Shadow IT is creeping out of the shadows, and it’s changing the role and place of IT, many will tell you for the worst. But is it really that scary?
You may have seen the term recently popping up in blogs or articles, but might not be totally clear on what it means. Well, simply put, it’s when employees bypass corporate IT and handle their own tech needs and issues. When downloading a program is as easy as clicking a button, why wait till IT finds the time to clear it first? More and more employees are asking themselves this question and finding the answer is to click away.
The problem is how widespread the issue is becoming. Back in 2012, Gartner predicted that by 2015, 35% of enterprise IT expenditures for most organizations will be managed outside the IT department’s budget. GigaOm also sees the same future. To the point where they think that an estimate “that shadow IT is expected to become 90% of all IT purchases by 2020” is too conservative.

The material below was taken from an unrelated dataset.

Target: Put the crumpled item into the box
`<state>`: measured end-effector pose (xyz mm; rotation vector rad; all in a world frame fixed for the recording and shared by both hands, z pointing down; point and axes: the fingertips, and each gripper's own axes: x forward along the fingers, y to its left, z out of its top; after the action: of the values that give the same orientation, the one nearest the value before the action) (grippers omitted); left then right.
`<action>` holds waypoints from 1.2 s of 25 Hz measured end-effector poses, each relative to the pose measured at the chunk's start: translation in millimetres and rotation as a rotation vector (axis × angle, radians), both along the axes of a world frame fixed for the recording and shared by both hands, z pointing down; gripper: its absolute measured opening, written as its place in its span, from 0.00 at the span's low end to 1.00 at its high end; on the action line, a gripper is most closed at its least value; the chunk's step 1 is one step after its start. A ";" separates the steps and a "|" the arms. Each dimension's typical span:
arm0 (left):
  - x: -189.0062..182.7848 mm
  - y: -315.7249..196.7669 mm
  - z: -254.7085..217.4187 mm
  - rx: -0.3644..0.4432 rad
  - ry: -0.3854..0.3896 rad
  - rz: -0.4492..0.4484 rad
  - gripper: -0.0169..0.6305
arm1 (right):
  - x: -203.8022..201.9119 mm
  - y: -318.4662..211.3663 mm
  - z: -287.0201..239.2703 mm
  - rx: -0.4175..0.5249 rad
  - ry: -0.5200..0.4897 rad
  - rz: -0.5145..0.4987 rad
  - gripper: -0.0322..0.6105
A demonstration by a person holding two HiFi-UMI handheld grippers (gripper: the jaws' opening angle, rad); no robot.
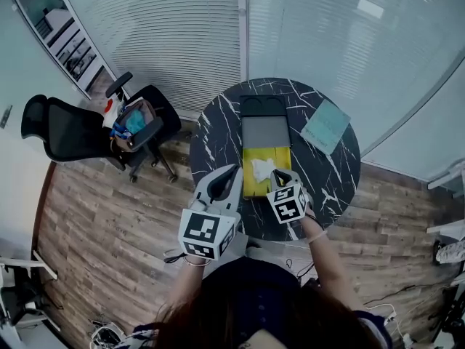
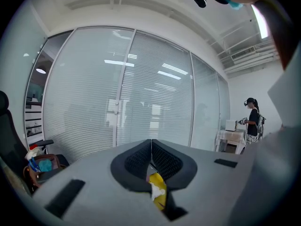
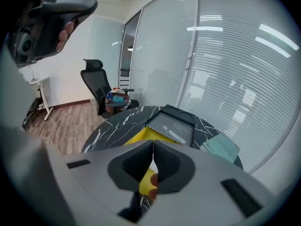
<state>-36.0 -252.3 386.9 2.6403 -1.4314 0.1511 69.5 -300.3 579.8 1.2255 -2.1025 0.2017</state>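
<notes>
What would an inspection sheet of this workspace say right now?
Surface: round black marble table, white-veined.
Job's things: white crumpled item lies inside the yellow box; the lid is open, on the far side.
Clutter: teal booklet right of the box.
Grippers: left gripper and right gripper have their jaws together, gripping nothing, near the box's near end.
Cables: loose cables on the floor beside the person.
Surroundings: office chair holding a bag, wood floor, blinds behind glass walls.

Grey left gripper (image 1: 231, 171) and right gripper (image 1: 279, 174) with black ribbed jaws, a black-and-white marker cube (image 1: 207, 233) on each; person wears a dark top (image 1: 247, 289).
</notes>
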 end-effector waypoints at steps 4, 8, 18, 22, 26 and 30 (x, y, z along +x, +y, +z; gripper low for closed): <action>5.0 10.5 -1.1 0.007 -0.004 0.001 0.07 | 3.3 9.2 -11.4 0.026 -0.021 0.013 0.09; 9.4 21.3 -4.9 0.017 -0.010 -0.003 0.07 | 4.7 19.6 -24.9 0.059 -0.042 0.011 0.09; 16.4 48.5 -5.1 0.023 -0.019 -0.019 0.07 | 8.5 40.5 -60.7 0.148 -0.115 0.037 0.09; 18.4 53.4 -4.2 0.020 -0.023 -0.019 0.07 | 10.7 46.7 -73.8 0.178 -0.160 0.060 0.09; 20.3 55.9 -3.9 0.022 -0.028 -0.012 0.07 | 12.1 53.4 -91.3 0.225 -0.185 0.073 0.09; 20.8 61.0 -4.8 0.026 -0.028 -0.003 0.07 | 10.4 62.9 -101.1 0.243 -0.231 0.097 0.09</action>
<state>-15.3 -191.4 382.0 2.6669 -1.4563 0.1709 79.9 -237.4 478.7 1.5115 -2.3192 0.1385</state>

The predictions are really making IT professionals squirm. Shadow IT might mean that their job is slowly becoming obsolete. As GigaOm unforgivingly points out in the same article: who needs IT when you can handle everything on your own?
With great power comes…
Users are empowered these days with the ability to choose the tools they work with. Outside resources are seductive: they are easy and economical to acquire. However, almost no company employee will be looking at the big picture when they download a special software for their department.
IT is responsible for taking this big picture into account, and it’s no walk in the park. First, there are huge security risks that employees create by using unscreened software. When, for example, a developer uses an outside platform he may extract corporate data and move it outside the firewall. Conversely, a developer may create data in an outside resource and import it into the firewall without proper checks.
Second, when IT is taken out of the purchasing process, employees run the risk of choosing sub-par software. Or the users may not be configuring this software properly to align with corporate best practices. Shadow IT can also result in unnecessary costs.
For IT workers, a huge issue that arises is the question of their value within the organization. This is an issue we’ve addressed before because its becoming ever more persistent as we move toward more and more technological freedom for company employees.
It’s not all bad
Shadow IT doesn’t necessarily have to mean a whole bunch of out-of-work CIO’s and extensive security breaches. There’s also a lot of opportunity to take advantage of.
Shadow IT can free up time for the ever-swamped IT department. When employees are taking care of their own minor issues, admins and managers alike can spend more time on big-picture problems and planning. Harking back to finding their new place within the business, IT leadership can move into a role of guidance and value-creation while focusing on managing risk.
IT has a unique opportunity to redefine its role as an educator and policymaker, while helping employees rather than hindering their choice of work tools. Only time will tell definitively where IT is going in the next few years. As shadow IT is here to stay, will you push it further into the dark, or bring it out into the light?